A recent long-term study in the Northeastern United States examining historical changes in bees (including both Bombus and non-Bombus bees) found that although this species did not exhibit the rapid and drastic population declines seen in B. ashtoni, B. pensylvanicus and B. affinis, it did exhibit significant declines in relative abundance across its northeastern U.S. range (Bartomeus et al. 2013). In another study comparing current and historical distributions of eight bumble bee species in the United States using museum records and nationwide survey data, Cameron et al. (2011) found that the relative abundances of B. terricola had sharply declined in recent years, from ~10% relative abundance to <1%, in comparison with the codistributed B. impatiens, B. bimaculatus, B. pensylvanicus and B. affinis. In this study, intensive survey efforts of >16,000 bees in 40 states (2007-2009) identified only 32 specimens of B. terricola at nine sites (in North Carolina, Maine, Vermont, Pennsylvania and South Dakota), and the quantified range reduction of this species compared to historical records was estimated at 31% (Cameron et al. 2011). In another comprehensive study of bumble bee decline across both the United States and Canada, Colla et al. (2012) found this species persisted in approximately 52% of re-sampled historically occupied 50 x 50 km grid cells throughout its United States and Canada range, and although abundance had a downward slope, this trend was not significant. This study notes that although previous studies found B. terricola to be among the most sharply declining species (Cameron et al. 2011, Colla and Packer 2008), declines are not as striking when the northernmost parts of the range are considered (Colla et al. 2012).  

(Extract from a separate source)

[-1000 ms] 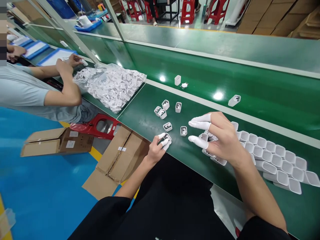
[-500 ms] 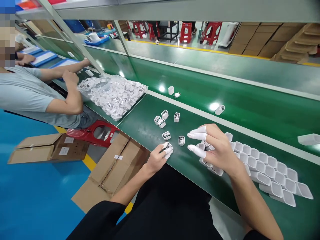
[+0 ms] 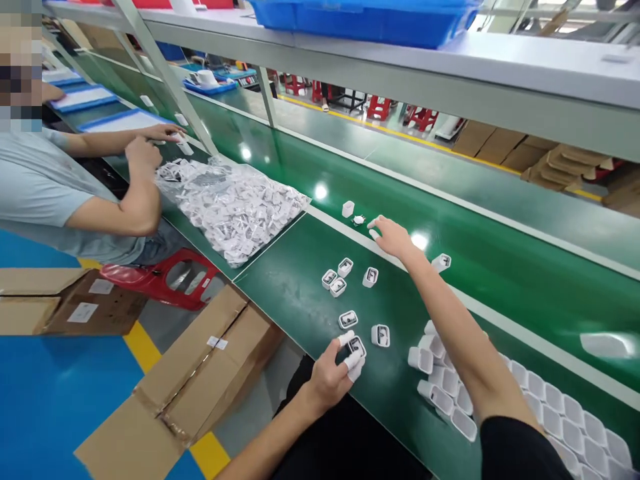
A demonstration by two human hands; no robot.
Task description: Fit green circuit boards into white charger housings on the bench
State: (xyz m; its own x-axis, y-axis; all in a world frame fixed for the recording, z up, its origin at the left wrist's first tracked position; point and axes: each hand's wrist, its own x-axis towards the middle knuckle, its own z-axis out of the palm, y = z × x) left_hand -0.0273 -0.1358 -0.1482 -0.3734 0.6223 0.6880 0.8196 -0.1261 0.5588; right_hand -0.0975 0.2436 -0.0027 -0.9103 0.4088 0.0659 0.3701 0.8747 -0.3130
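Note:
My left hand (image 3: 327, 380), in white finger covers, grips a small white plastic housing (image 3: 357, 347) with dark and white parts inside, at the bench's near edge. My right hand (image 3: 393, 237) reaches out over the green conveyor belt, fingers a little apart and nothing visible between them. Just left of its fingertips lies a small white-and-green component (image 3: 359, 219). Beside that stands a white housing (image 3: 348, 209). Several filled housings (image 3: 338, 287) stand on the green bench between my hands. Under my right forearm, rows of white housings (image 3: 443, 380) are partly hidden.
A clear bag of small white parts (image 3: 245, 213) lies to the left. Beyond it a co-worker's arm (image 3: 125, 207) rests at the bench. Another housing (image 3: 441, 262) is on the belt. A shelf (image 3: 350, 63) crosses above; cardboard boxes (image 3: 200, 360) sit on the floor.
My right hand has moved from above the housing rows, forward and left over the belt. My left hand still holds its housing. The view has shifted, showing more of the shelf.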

We evaluated this species’ spatial distribution range-wide over time using a measure of change in the extent of occurrence (EOO; see Figure 2 in the Supplementary Material) and a measure of change in persistence (analytical methods described in Hatfield et al. 2014). We also assessed changes in the species’ relative abundance (see Figure 1 in the Supplementary Material), which we consider to be an index of abundance relevant to the taxon, as specified by the IUCN Red List Categories and Criteria (IUCN 2012). For all three calculations we divided the database into historical (1805-2001, N=128,572) and current (2002-2012, N=74,682) records. This timeframe was chosen to meet the IUCN criteria stipulation that species decline must have been observed over the longer of three generations or 10 years. Average decline for this species was calculated by averaging the change in abundance, persistence, and EOO. This analysis yielded the following results (see also the graph of relative abundance and map of change in EOO over time in the Supplementary Material):

  • Current range size relative to historic range: 63.69%
  • Persistence in current range relative to historic occupancy: 67.32%
  • Current relative abundance relative to historic values: 19.17%
  • Average decline: 49.94% 

This analysis indicates that across its entire range, this species has declined over 30% in both range and persistence, with particularly high (>80%) declines in relative abundance over the time period examined. Examination of long-term trends reveals that the species' relative abundance in the current decade is lower than any other decade, and the relative abundance change from the mean relative abundance has been greater than 66% in the past decade. Note that search effort has been low in the northern parts of its range in Canada, but where there has been good search effort the species shows signs of decline (Hatfield et al. 2014). 

These results are consistent with other studies, discussed above. Overall, the species has declined dramatically in parts of its historic range, sometimes to the point of local extirpation. Where it remains detectable it typically occurs at lower abundances than historically.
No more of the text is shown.